Re: [R] A combinatorial assignment problem
Thanks, Bert.
I have written this simple code, which is crude, but seems to do a decent job.
It works perfectly when M is a factor of R. Otherwise, it gives decent balance
(of course, balance is not guaranteed). I guess it is possible to take the
results, that are somewhat unbalanced and then reshuffle it semi-randomly to
get better balance. Any improvements are appreciated!
assign <- function(K, R, M, iseed=1234) {
assignment <- matrix(NA, K, M)
N <- R %/% M
Nrem <- R %% M
iseq <- seq(1,K,N)
for (i in iseq){
size <- ifelse(K-i >= N, R-Nrem, M*(K-i+1))
sel <- sample(1:R, size=size, replace=FALSE)
end <- min((i+N-1),K)
assignment[i:end, ] <- sel
}
assignment
}
sol <- assign(40,16,3)
table(sol)
Thanks,
Ravi
-Original Message-
From: Bert Gunter [mailto:gunter.ber...@gene.com]

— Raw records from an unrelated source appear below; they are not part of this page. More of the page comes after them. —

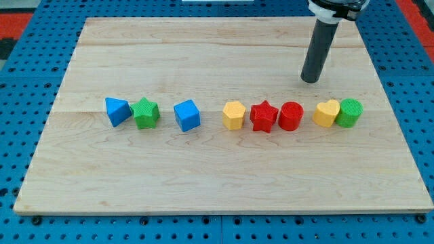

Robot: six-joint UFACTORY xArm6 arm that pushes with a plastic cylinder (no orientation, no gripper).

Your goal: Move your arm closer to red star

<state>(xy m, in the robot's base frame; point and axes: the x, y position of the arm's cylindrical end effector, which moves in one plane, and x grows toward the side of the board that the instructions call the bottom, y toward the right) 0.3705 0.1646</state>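
Observation:
The red star [263,116] lies in a row of blocks across the middle of the wooden board [203,176], between a yellow hexagon [233,115] on its left and a red cylinder [290,116] on its right. My tip [310,80] rests on the board toward the view's top right, above and to the right of the red star, apart from every block. It is closest to the red cylinder and the yellow heart [326,113].
Along the same row, from the view's left: a blue triangle [116,110], a green star [146,113], a blue cube [187,115]. At the right end a green cylinder [350,112] touches the yellow heart. Blue pegboard surrounds the board.

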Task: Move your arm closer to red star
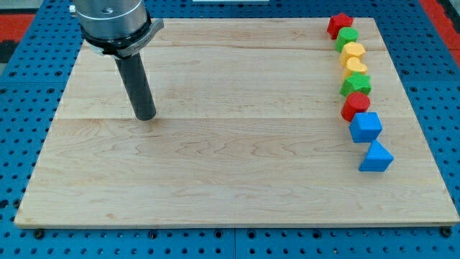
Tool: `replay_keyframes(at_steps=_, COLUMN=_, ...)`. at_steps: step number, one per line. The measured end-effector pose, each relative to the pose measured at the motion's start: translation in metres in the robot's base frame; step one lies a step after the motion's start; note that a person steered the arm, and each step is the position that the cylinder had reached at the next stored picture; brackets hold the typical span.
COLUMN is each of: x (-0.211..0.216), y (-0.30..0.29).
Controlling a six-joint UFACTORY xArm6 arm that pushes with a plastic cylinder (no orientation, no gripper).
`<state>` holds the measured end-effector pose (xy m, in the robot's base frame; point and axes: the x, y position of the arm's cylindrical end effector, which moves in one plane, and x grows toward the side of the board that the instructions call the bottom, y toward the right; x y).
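The red star (339,24) sits at the view's top right, at the head of a column of blocks along the right side of the wooden board (215,180). My tip (146,115) rests on the board at the view's left, far to the left of the red star and a little lower, touching no block. The rod rises from it to the arm's metal flange at the top left.
Below the red star, running down the column: a green block (348,37), a yellow block (352,52), a second yellow block (356,67), a green star (356,85), a red block (355,106), a blue cube (366,126) and a blue triangle (376,157).
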<state>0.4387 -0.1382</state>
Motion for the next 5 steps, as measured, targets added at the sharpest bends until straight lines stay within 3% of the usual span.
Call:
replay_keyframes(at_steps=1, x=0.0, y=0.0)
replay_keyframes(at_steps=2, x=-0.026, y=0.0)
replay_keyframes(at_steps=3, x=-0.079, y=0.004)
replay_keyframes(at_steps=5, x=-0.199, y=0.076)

Sent: Thursday, May 01, 2014 10:46 AM
To: Ravi Varadhan
Cc: r-help@r-project.org; djnordl...@frontier.com
Subject: Re: A combinatorial assignment problem
Ravi:
You cannot simultaneously have balance and guarantee random mixing.
That is, you would need to specify precisely what you mean by balance and
random mixing in this context, as these terms are now subjective and undefined.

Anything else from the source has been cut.